The problem :: Each line of the data should be duplicated precisely.

Exercise data Start Marker

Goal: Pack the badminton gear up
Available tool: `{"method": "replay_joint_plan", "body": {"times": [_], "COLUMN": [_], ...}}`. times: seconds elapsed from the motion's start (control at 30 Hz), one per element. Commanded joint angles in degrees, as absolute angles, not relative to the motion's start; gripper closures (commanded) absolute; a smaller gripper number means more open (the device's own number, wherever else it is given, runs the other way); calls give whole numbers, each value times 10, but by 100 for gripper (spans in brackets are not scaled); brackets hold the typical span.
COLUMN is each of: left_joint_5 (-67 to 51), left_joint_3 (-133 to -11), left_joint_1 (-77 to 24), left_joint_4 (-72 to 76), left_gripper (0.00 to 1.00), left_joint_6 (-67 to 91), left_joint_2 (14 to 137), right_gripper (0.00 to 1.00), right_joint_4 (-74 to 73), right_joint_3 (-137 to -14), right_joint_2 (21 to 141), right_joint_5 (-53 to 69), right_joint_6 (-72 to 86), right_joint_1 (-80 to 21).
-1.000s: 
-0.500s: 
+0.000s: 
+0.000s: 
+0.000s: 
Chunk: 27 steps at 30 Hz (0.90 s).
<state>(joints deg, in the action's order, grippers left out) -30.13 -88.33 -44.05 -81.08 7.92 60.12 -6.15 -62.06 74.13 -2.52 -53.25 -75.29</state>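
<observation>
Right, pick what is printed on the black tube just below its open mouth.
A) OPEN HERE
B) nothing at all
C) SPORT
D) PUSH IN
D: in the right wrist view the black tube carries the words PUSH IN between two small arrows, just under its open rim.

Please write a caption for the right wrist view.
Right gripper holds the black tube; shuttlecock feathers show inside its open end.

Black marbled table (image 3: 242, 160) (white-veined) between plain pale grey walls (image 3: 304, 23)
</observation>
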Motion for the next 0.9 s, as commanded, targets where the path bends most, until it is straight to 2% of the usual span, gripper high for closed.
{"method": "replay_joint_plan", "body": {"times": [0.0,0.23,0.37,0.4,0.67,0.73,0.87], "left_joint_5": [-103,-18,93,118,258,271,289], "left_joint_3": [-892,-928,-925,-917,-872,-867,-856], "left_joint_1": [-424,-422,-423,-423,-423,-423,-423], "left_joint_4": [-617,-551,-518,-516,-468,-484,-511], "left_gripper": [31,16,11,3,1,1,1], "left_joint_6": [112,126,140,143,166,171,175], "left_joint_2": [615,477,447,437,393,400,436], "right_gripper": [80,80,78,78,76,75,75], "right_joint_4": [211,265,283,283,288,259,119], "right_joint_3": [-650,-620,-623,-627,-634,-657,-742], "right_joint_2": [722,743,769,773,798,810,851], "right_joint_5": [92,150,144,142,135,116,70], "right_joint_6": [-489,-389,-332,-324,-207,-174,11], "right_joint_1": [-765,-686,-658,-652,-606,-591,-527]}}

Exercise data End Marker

Result for this exercise ::
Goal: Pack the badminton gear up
Available tool: `{"method": "replay_joint_plan", "body": {"times": [_], "COLUMN": [_], ...}}`. times: seconds elapsed from the motion's start (control at 30 Hz), one per element. Commanded joint angles in degrees, as absolute angles, not relative to the motion's start; gripper closures (commanded) absolute; a smaller gripper number means more open (the device's own number, wherever else it is given, runs the other way); calls give whole numbers, each value times 10, but by 100 for gripper (spans in brackets are not scaled); brackets hold the typical span.
COLUMN is each of: left_joint_5 (-67 to 51), left_joint_3 (-133 to -11), left_joint_1 (-77 to 24), left_joint_4 (-72 to 76), left_gripper (0.00 to 1.00), left_joint_6 (-67 to 91), left_joint_2 (14 to 137), right_gripper (0.00 to 1.00), right_joint_4 (-74 to 73), right_joint_3 (-137 to -14), right_joint_2 (21 to 141), right_joint_5 (-53 to 69), right_joint_6 (-72 to 86), right_joint_1 (-80 to 21).
-1.000s: 
-0.500s: 
+0.000s: 
+0.000s: 
+0.000s: 
Chunk: 27 steps at 30 Hz (0.90 s).
<state>(joints deg, in the action's order, grippers left out) -30.13 -88.33 -44.05 -81.08 7.92 60.12 -6.15 -62.06 74.13 -2.52 -53.25 -75.29</state>
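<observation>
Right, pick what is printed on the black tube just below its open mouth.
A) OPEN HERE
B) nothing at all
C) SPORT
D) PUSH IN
D: in the right wrist view the black tube carries the words PUSH IN between two small arrows, just under its open rim.

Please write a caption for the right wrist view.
Right gripper holds the black tube; shuttlecock feathers show inside its open end.

Black marbled table (image 3: 242, 160) (white-veined) between plain pale grey walls (image 3: 304, 23)
</observation>
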Motion for the next 0.9 s, as commanded, targets where the path bends most, until it is straight to 2% of the usual span, gripper high for closed.
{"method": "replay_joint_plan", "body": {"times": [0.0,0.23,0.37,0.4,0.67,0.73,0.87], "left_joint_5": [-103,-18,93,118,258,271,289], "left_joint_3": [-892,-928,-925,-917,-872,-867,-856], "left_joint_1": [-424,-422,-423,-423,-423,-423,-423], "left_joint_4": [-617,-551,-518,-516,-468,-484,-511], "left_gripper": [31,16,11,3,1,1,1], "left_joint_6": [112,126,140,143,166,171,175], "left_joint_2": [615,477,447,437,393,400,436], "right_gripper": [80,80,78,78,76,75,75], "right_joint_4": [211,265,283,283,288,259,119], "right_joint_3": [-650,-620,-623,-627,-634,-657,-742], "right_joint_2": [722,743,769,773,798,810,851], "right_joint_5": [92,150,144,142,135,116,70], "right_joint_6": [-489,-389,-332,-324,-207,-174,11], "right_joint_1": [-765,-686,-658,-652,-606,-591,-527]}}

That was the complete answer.